Equally important will be to identify new sources of wheat blast resistance that are effective and stable. These efforts could be made more efficient by agreeing on a uniform set of host and pathogen differentials to include in screening programmes. Although it seems obvious that the screening for resistance should take place under selection by the highly diverse Pygt population in Brazil, it is not obvious what sources of germplasm should be used in the case of a newly emergent disease that did not co‐evolve with its main economic host (wheat), especially given the broad host range of Pygt. If non‐wheat hosts, such as Urochloa, are shown to be the primary host for the pathogen, with blast disease on wheat mainly collateral damage occurring as a result of inoculum spillover from an epidemic on the non‐wheat host under particular environmental conditions, it may be more appropriate to breed for resistance in the non‐wheat host.
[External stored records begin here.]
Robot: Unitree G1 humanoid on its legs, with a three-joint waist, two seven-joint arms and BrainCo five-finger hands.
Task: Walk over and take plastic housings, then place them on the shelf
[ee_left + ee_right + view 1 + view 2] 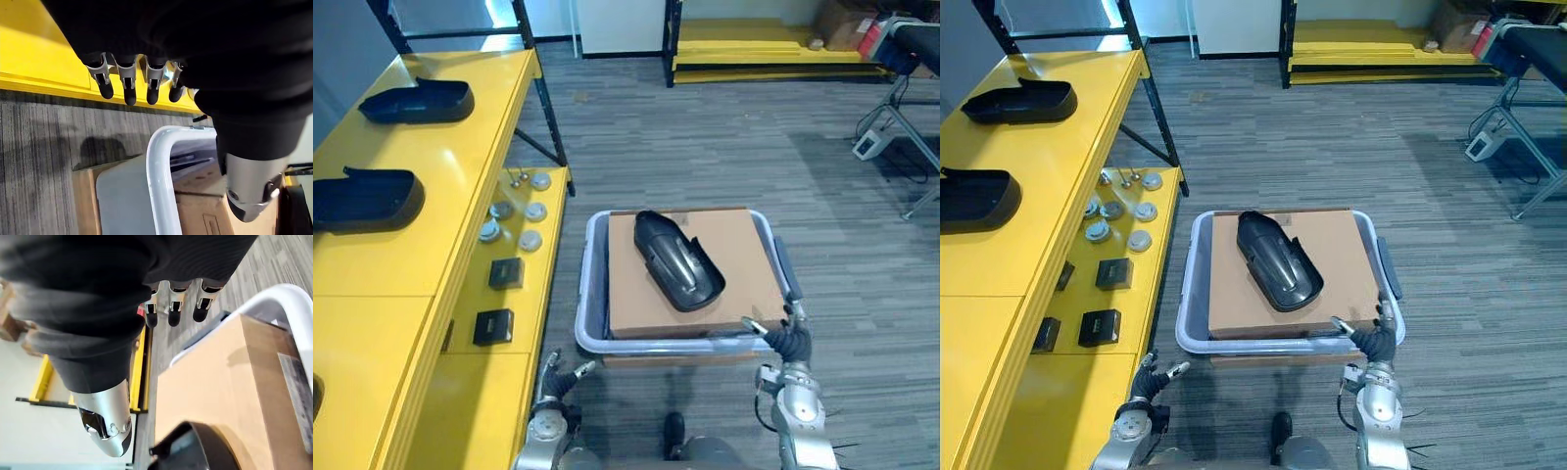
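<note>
**A:** Where is the housing right now?

**B:** One black housing (677, 259) lies on top of a cardboard box (744, 279). It is slanted, with its narrow end toward the far left and its wide end toward the near right. The box sits inside a pale bin (583, 313) on the striped grey floor (705, 147), straight ahead of the robot.

**A:** Is anything on the shelf?

**B:** Yes. The yellow shelf (391, 264) runs along the left side. Its top level carries a far housing (416, 101) and a near housing (362, 199), both dark and well apart from each other. The lower ledge (475, 392) sits between the top level and the bin. On it lie a cluster of round caps (530, 240) and, nearer, two black boxes (506, 273).

**A:** What about the left hand?

**B:** The left hand (556, 382) hangs low at the near left, between the lower ledge and the bin's near left corner. In its wrist view the fingers (129, 90) are straight in a row with the thumb apart from them. Nothing is in its grasp. The bin's rim and the floor show past them.

**A:** And the right hand?

**B:** The right hand (790, 340) is at the bin's near right corner, just beside the rim. I cannot tell whether it touches the rim. Its fingers (170, 316) are loose and uncurled, and it holds nothing. Its wrist view shows the box's top and part of the housing beyond the thumb.
</note>
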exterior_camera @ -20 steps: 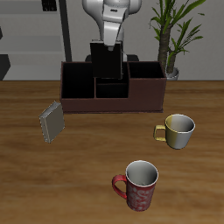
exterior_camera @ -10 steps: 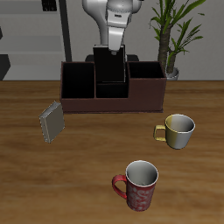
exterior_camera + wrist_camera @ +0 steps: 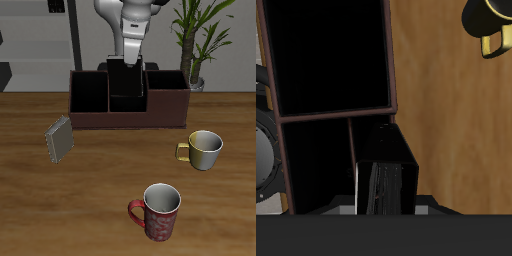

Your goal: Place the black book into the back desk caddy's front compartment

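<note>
The black book [image 3: 126,77] hangs upright over the middle of the back desk caddy [image 3: 90,118], a long reddish-brown box with black cells. My gripper [image 3: 130,59] is shut on the book's top edge, and the book's lower end dips behind the wall of the small front cell [image 3: 126,101]. In the wrist view, the black book [image 3: 385,168] stands close to the camera above the caddy's dark cells [image 3: 331,60], beside a brown partition [image 3: 352,150]. My fingertips are hidden there.
A grey book [image 3: 59,138] leans on the table in front of one end of the caddy. A yellow mug [image 3: 204,149] and a red patterned mug [image 3: 158,211] stand nearer the front edge. A potted plant [image 3: 196,45] rises behind the caddy's other end.
The book has sunk a little lower into the caddy and shifted slightly sideways with the gripper. Nothing else has moved.
</note>
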Tool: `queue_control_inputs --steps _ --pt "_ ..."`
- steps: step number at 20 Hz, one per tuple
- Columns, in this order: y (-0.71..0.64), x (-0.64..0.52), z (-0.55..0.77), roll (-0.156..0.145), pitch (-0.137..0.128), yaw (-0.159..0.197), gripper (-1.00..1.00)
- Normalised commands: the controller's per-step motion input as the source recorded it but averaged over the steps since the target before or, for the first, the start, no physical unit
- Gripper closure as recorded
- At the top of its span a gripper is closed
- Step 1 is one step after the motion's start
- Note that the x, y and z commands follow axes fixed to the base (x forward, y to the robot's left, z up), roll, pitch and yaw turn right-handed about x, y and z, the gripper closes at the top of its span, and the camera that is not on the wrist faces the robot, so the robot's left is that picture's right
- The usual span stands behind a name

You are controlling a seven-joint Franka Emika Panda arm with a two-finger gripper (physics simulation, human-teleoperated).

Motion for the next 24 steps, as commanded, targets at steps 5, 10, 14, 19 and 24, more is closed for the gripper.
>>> queue_control_inputs --steps 5,10,14,19,24 --pt "0.03 0.02 0.01 0.003 0.006 -0.013 1.0" --pt "0.08 -0.04 -0.1 0.022 0.013 0.01 1.0" --pt "0.05 -0.04 -0.1 0.011 0.029 -0.007 1.0" --pt "0.07 -0.01 -0.06 0.009 0.01 -0.002 1.0" --pt "0.02 -0.12 -0.14 0.013 0.037 0.002 1.0"
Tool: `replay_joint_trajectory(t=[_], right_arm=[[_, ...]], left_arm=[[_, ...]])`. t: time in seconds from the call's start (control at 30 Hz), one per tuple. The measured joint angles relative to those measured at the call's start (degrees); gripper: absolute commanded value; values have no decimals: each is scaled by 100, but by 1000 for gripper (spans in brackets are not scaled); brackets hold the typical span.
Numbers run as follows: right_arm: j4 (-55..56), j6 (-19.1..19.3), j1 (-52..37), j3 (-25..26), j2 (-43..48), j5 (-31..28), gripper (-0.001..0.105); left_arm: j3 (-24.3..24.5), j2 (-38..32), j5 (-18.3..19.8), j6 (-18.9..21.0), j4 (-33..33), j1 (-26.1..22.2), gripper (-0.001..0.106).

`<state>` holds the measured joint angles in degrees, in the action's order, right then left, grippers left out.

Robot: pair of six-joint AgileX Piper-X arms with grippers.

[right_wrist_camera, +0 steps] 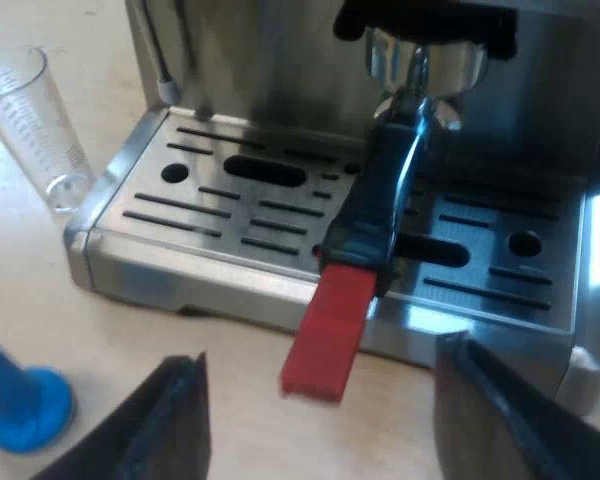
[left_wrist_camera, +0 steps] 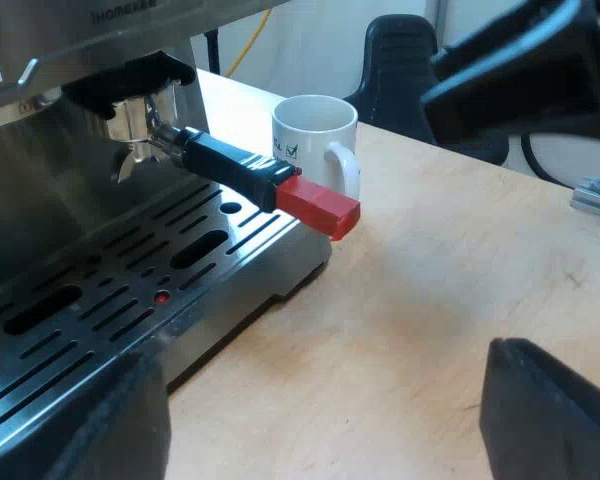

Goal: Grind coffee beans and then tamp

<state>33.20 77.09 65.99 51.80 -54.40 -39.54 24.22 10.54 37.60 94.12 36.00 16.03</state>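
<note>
Through the left wrist view, my left gripper [left_wrist_camera: 330, 425] hangs low over the pale wooden table [left_wrist_camera: 440, 290], just in front of the espresso machine [left_wrist_camera: 40, 200]. Its two black fingers are spread wide with nothing between them. The metal holder [left_wrist_camera: 140, 125] is locked into the machine's front, above the slotted steel drip tray [left_wrist_camera: 280, 245]. Its dark handle [left_wrist_camera: 230, 165] sticks out past the tray's edge and finishes in a red end [left_wrist_camera: 320, 205]. A white mug [left_wrist_camera: 315, 135] stands upright on the table just behind the handle, beside the machine. A black chair [left_wrist_camera: 400, 60] sits well beyond the table.

Through the right wrist view, my right gripper [right_wrist_camera: 330, 440] faces the front of the machine from above. Its fingers are also wide apart and grip nothing. The holder's red end lies between them and a little ahead, reaching out over the table, not touched by either finger. A clear measuring glass [right_wrist_camera: 35, 120] stands upright on the table close beside the tray's corner. A blue tamper [right_wrist_camera: 20, 400] rests on the table near one of the right gripper's fingers, apart from the machine.
</note>
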Motion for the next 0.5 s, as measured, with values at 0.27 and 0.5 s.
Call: replay_joint_trajectory(t=[0.27, 0.5], right_arm=[[532, 0, -833, 641, -457, 872, 52], [1252, -268, -1155, 1469, -1227, 1681, 52]], left_arm=[[0, 109, 2, 0, -31, 0, 66], [0, 832, 36, 0, -624, 0, 66]])
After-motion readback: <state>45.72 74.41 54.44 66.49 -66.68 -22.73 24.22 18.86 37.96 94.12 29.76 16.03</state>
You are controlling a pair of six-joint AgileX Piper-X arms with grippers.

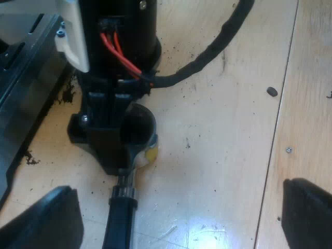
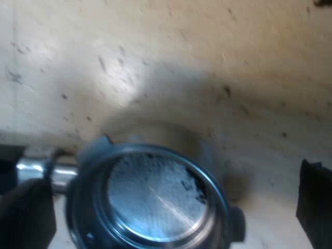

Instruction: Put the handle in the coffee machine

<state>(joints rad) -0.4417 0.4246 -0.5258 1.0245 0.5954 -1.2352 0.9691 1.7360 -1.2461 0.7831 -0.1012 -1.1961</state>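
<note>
The metal holder (image 1: pixel 139 129) is lying on the wooden table (image 1: pixel 228 129) with its basket mouth facing up and its dark handle (image 1: pixel 120 220) reaching toward my left gripper (image 1: pixel 179 220). The basket (image 2: pixel 155 194) is showing bare metal with a few grounds clinging to it. My right gripper (image 2: pixel 171 207) is hanging over the holder with its fingers spread wide, straddling the basket. One finger (image 2: pixel 26 212) is sitting just beside the shiny neck, and it is gripping nothing. The left gripper is also gaping wide and empty, low over the table near the handle. Loose coffee grounds (image 1: pixel 67 96) are lying between the holder and the espresso machine (image 1: pixel 23 88), whose dark base is sitting near.

The step in hand looks like taking hold of the holder. A grip on the neck or handle, rather than across the round basket, is likelier to stop it twisting. Keeping the basket level should help its rim lugs meet the machine's front squarely.
</note>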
Similarly, if a non‐wheat grass is the primary host of Pygt, management strategies may need to focus on the control of the infection in the non‐wheat host in order to prevent spillover into nearby wheat fields. For example, biological control agents or fungicides may be more effective if applied to the primary, non‐wheat host instead of the wheat field. A crop rotation designed to remove Pygt inoculum from wheat stubble of previous crops is unlikely to be effective if the primary source of inoculum is coming from the perennial Urochloa pastures growing near the wheat field. It is becoming clear that we need to know much more about the biology of Pygt on its non‐wheat hosts.